For each water on the § 303(d) list, the state must establish total maximum daily loads (each a “TMDL”) of certain “pollutants” that the water can sustain without exceeding water quality standards. 33 U.S.C. § 1313(d)(1)(C); 33 U.S.C. § 1362(6) (defining “pollutant”). The TMDL includes pollutants from both “point sources” and “nonpoint sources,” as well as a margin of safety. 40 C.F.R § 130.2(g)-(i). The EPA must review the state’s TMDLs, and if the EPA disapproves any particular TMDL, the EPA itself must establish the TMDL. 33 U.S.C. § 1313(d)(2).

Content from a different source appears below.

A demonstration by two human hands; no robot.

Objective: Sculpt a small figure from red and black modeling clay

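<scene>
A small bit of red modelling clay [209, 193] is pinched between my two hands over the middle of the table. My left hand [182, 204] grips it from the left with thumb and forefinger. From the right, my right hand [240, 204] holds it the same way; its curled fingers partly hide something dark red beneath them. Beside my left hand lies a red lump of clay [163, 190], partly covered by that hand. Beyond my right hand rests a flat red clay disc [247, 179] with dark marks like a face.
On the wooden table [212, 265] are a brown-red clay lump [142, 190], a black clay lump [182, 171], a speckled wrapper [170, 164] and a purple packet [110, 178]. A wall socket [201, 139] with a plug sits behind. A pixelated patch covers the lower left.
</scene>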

Starting with the states’ 2002 reporting requirements, the EPA recommended that each state submit an “integrated report” that comprised the state’s § 305(b) report and § 303(d) list. Robert H. Wayland III, 2002 Integrated Water Quality Monitory and Assessment Report Guidance (Nov. 19, 2001) (“2002 Report Guidance ”). EPA guidance recommended that the integrated report designate bodies of water as belonging to one of five categories, which the EPA specified as:

1. Attaining the water quality standard and no use is threatened.
2. Attaining some of the designated uses; no use is threatened; and insufficient or no data and information is available to determine if the remaining uses are attained or threatened.
3. Insufficient or no data and information to determine if any designated use is attained.
4. Impaired or threatened for one or more designated uses but does not require the development of a TMDL.
A. TMDL has been completed.
B. Other pollution control requirements are reasonably expected to result in the attainment of the water quality standard in the near future.
C. Impairment is not caused by a pollutant.
5. The water quality standard is not attained. The [water] is impaired or threatened for one or more designated uses by a pollutant(s), and requires a TMDL.

2002 Report Guidance. The EPA slightly revised and repeated this recommendation for 2004 reports. See EPA, Guidance for 200Jp Assessment and Reporting Requirements Pursuant to Sections § 303(d) and 305(b) of the CWA (July 21, 2003) (“200Jp Report Guidance ”). Because Category 4C would not be considered a part of the *663 § 303(d) list, EPA guidance advised that waters that were impaired, but not impaired by a pollutant, should be omitted from the states’ 303(d) lists. See id. As discussed below, Plaintiffs contend that the CWA does not allow such a distinction and that waters that are impaired, but not impaired by a pollutant, must be included on Iowa’s § 303(d) list.